The revocation and invalidation of the patent right refers to the activities of China National Intellectual Property Administration to revoke the patent right according to law at the request of the applicant within a certain period after the patent right is granted. Article 4 1 of the patent law stipulates: "within six months from the date of the announcement of the grant of the patent right, any unit or individual may request the revocation of the patent right if it thinks that the grant of the patent right is not in conformity with the relevant provisions of this law." Article 55 of the Detailed Rules for the Implementation of the Patent Law stipulates that the reasons for revocation are: the invention or utility model granted a patent right does not meet the requirements of "three characteristics" (novelty, creativity and practicality) of the patent; The patented design does not meet the conditions for the authorization of the design patent stipulated in the patent law and becomes an invalid patent. Invalid patent right refers to the act that the granted patent right is declared by the Patent Reexamination Board as not legally binding and positive because it does not conform to the provisions of the patent law. Article 48 of the Patent Law stipulates: "After six months from the date of the grant of the patent right, if any unit or individual thinks that the grant of the patent right does not conform to the relevant provisions of this Law, it may request the Patent Reexamination Board to declare the patent right invalid." The reasons for requesting invalidation of the patent right are: the invention and utility model do not meet the requirements of "three natures"; The design does not meet the statutory requirements; The specification is not fully disclosed, and the claim is not supported by the specification; The modification of the application documents is beyond the scope or pictures recorded in the original specification and claims; The scope indicated in the photo does not conform to the principle of first application, so it becomes an invalid patent.

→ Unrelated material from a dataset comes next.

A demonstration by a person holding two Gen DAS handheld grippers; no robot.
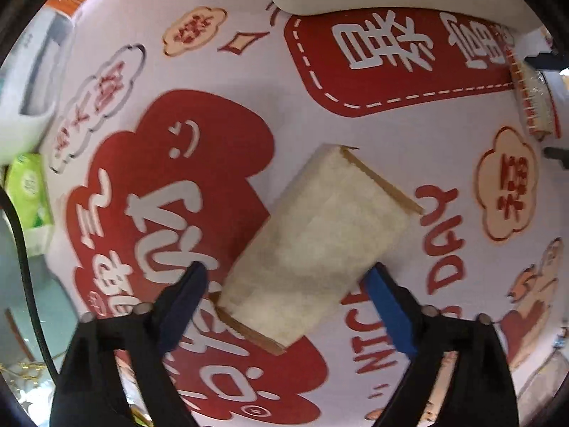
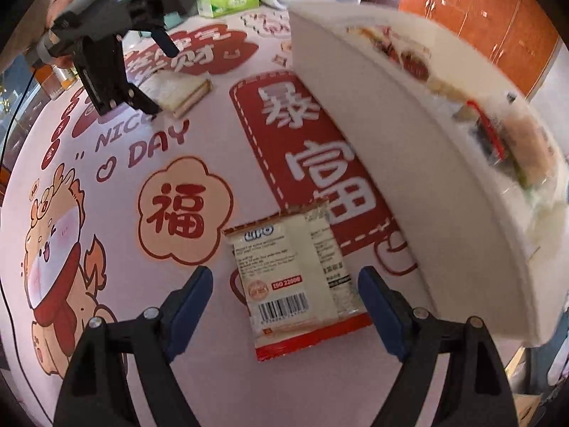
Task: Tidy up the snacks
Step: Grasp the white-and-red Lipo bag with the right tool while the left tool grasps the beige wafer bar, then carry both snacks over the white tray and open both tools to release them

It can be seen that the above-mentioned revoked and declared invalid patents are mainly due to their own lack of authorization conditions, and the conditions that cannot be authorized are omitted in the process of substantive examination of the application for a patent for invention, and the substantive examination of the application for a patent for utility model fails and eventually becomes invalid patents. This kind of patent has certain development and utilization value, but it is easy to have intellectual property disputes with some effective patents.